Task to carry out - Starting with the line containing "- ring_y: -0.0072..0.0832" and going on through the line containing "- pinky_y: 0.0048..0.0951", return the lines of the data below exactly, and only those.
--- START ---
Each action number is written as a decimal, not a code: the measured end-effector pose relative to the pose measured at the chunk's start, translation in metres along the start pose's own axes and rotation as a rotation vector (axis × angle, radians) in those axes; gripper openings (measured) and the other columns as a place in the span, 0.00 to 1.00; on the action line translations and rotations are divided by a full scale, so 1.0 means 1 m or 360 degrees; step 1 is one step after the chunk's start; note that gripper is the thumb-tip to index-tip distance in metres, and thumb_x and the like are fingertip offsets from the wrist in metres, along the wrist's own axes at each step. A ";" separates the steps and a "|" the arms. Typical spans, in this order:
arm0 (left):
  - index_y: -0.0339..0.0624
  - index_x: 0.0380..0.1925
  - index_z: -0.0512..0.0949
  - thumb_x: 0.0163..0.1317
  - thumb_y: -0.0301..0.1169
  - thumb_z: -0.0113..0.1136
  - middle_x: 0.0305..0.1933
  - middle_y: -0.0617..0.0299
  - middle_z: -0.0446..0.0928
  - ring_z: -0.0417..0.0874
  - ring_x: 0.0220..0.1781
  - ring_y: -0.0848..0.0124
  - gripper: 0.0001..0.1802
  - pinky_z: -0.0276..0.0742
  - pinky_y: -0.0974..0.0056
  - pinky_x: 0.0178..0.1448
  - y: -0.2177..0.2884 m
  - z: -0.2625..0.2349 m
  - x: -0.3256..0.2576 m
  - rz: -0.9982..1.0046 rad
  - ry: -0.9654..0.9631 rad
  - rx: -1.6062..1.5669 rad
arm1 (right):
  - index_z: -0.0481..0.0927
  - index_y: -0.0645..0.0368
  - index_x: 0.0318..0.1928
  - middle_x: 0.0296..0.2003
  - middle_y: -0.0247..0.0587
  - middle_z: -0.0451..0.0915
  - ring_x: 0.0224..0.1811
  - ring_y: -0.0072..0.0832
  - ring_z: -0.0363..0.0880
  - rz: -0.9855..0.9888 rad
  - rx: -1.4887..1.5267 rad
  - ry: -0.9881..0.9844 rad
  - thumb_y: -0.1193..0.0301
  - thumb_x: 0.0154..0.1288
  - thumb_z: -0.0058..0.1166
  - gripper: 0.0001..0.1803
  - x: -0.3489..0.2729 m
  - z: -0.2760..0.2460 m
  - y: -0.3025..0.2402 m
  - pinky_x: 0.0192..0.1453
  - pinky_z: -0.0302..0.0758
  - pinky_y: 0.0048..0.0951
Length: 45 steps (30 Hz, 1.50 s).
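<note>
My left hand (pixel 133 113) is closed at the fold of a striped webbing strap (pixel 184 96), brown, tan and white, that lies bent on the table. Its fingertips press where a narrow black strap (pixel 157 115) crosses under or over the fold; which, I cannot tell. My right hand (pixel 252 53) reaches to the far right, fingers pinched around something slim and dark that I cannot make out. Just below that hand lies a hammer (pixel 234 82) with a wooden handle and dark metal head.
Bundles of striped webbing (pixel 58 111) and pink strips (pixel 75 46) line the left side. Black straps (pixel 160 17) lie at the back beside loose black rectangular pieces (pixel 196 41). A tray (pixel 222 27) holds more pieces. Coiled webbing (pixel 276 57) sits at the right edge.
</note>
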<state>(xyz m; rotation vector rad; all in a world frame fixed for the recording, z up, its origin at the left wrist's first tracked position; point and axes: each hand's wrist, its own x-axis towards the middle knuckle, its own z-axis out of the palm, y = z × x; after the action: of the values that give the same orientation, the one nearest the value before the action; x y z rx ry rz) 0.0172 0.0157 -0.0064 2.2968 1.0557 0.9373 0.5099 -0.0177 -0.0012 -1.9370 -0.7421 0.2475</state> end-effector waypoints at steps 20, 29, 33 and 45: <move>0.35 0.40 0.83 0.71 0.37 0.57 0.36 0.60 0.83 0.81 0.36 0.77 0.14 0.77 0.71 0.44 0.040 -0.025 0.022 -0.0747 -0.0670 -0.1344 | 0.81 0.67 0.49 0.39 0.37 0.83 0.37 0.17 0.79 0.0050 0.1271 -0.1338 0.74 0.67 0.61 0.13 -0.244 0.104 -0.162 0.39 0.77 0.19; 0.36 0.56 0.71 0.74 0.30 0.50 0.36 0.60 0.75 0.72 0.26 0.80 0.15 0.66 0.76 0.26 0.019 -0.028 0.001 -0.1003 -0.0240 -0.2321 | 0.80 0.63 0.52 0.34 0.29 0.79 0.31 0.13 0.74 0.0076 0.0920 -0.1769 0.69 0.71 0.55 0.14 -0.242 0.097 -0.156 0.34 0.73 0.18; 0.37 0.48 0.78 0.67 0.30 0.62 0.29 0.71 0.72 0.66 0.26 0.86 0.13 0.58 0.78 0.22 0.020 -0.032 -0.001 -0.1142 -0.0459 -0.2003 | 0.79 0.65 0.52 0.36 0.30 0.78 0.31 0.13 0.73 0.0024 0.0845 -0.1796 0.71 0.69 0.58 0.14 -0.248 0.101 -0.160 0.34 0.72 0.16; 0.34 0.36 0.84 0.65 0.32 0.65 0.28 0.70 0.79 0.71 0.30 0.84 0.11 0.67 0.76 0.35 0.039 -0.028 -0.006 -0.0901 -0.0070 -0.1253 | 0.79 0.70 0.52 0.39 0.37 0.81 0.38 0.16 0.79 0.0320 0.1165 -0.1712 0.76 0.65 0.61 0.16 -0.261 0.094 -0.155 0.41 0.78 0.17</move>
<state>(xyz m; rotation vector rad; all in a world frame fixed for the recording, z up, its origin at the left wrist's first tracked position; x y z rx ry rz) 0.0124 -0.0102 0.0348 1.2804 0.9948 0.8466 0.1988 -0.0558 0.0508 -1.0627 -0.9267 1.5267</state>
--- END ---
Answer box -
  - ring_y: -0.0072..0.0832
  - ring_z: -0.0363..0.0880
  - rz: -0.9855..0.9888 rad
  - rx: -1.4887..1.5267 rad
  - ry: -0.9881..0.9844 rad
  - thumb_y: -0.1193..0.0301
  - thumb_x: 0.0154..0.1288
  - thumb_z: -0.0058..0.1166
  - gripper: 0.0001..0.1803
  - x: -0.3489..0.2729 m
  - z: -0.2760..0.2460 m
  - y: -0.3025..0.2402 m
  - pinky_x: 0.0192..0.1453
  - pinky_z: -0.0302..0.0758
  - pinky_y: 0.0048..0.0951

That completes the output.